Now I don't think it's unbiblical like liberal theology or the prosperity gospel. Dispensationalists are Christian brothers and sisters. They hold to the inerrancy of scripture and the basics of the gospel. The early founders believed in the sovereignty of God (e.g. John Nelson Darby), though I don't think that's as widespread now. In this series of posts I will try to answer the question of "What is Dispensationalism?" by discussing what I consider its most distinctive features, why I disagree with them, and what I see as the practical impact. In this post I'll simply give a brief historical introduction, but in future posts we'll look at the Dispensational view of:
- The Church and Israel
- Grace and law
- The Bible
- The end times
The historical roots of dispensationalism as a system can probably be most reasonably traced back to the early 1800's in the Plymouth Brethren movement and the aforementioned J.N. Darby. In the United States the movement gained steam with adherents such as D.L. Moody and C.I. Scofield. With the publishing of the Scofield Reference Bible in 1909, Dispensationalism found a wide audience in America.

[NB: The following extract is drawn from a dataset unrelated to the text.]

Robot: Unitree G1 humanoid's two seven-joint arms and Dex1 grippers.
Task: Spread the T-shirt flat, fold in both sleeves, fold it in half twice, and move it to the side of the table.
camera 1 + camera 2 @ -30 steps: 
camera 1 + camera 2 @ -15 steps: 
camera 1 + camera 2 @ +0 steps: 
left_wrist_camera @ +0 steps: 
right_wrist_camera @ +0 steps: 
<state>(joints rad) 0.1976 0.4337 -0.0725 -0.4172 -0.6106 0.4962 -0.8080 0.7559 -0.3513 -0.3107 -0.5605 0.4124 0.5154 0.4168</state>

Dispensationalism has institutional support at a number of major Bible colleges and seminaries, most notably Dallas Theological Seminary (DTS), which is really the epicenter of Dispensational teaching in America (so if you're one of the many people who's told me to go there, this is one of the main reasons I won't). Other institutions include Biola University, Moody Bible Institute, Philadelphia Biblical University, Baptist Bible Seminary, Liberty University, and Word of Life Bible Institute. Influential dispensational Bible teachers other than those already mentioned include Lewis Sperry Chafer, John Walvoord, Charles Ryrie, Chuck Swindoll, Jerry Falwell, Pat Robertson, Tim LaHaye, Darrel Bock, Daniel Wallace, and Norm Geisler. While denominational influence is harder to track it tends to have influence in some Baptist, E-Free, churches that end with "Bible church," and many pentecostal/charismatic circles (though hardcore dispensationalists tend to be cessationists as well).

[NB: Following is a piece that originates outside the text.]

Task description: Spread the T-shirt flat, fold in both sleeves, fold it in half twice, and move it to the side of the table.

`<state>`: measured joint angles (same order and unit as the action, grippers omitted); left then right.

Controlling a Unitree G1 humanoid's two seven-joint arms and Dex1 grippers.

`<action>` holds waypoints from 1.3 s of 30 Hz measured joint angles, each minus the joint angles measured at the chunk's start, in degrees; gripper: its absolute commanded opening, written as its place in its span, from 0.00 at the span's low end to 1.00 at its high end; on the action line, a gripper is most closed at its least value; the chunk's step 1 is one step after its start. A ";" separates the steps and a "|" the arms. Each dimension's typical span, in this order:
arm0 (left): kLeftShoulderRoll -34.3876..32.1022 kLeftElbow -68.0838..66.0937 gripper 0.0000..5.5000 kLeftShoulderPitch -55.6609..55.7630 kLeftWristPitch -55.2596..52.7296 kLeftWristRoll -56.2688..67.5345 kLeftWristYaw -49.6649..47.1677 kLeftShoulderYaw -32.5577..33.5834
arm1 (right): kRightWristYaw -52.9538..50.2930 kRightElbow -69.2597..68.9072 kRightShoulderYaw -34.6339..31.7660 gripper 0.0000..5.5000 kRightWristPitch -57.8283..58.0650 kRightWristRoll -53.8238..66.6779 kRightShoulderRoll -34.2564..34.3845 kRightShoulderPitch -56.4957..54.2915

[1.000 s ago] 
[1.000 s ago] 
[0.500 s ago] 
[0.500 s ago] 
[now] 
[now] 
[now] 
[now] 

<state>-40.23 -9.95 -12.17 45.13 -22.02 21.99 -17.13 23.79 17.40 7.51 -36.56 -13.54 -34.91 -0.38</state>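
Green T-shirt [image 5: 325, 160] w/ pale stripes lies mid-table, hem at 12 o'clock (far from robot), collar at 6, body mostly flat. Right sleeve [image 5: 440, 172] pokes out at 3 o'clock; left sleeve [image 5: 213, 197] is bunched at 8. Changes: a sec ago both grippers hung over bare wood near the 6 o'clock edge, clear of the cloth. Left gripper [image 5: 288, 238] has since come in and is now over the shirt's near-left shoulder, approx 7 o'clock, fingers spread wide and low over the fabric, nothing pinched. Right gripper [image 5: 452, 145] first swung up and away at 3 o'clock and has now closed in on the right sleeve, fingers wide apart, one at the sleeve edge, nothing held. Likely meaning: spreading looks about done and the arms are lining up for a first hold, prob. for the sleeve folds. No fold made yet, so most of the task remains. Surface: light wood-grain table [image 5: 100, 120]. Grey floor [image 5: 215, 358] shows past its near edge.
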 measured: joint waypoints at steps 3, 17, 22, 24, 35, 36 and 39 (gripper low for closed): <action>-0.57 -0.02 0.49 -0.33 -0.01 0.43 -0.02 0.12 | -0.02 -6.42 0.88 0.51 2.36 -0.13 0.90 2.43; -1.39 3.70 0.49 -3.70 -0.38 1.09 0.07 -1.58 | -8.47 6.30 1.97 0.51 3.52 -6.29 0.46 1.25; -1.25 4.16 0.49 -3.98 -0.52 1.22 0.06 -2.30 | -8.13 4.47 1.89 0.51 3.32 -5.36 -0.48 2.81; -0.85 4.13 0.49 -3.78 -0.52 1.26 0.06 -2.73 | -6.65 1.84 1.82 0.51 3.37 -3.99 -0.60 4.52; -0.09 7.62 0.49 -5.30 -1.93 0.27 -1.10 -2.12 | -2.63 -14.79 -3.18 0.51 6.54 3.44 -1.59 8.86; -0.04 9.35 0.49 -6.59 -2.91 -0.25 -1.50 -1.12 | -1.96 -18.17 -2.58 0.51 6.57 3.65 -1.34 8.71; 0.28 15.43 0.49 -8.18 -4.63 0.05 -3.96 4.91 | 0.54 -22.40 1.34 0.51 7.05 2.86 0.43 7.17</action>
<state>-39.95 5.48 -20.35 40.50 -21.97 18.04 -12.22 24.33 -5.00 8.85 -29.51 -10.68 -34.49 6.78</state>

So dispensationalism is alive and well in American Evangelicalism today. Though its proponents vary in a number of places, especially recently with the advent of Progressive Dispensationalism (e.g. Bock, Wallace, much of DTS today), there are a number of unifying features. I won't be dealing with all the variations, but I hope we can get a look at the things that tie them together in this series of blog posts.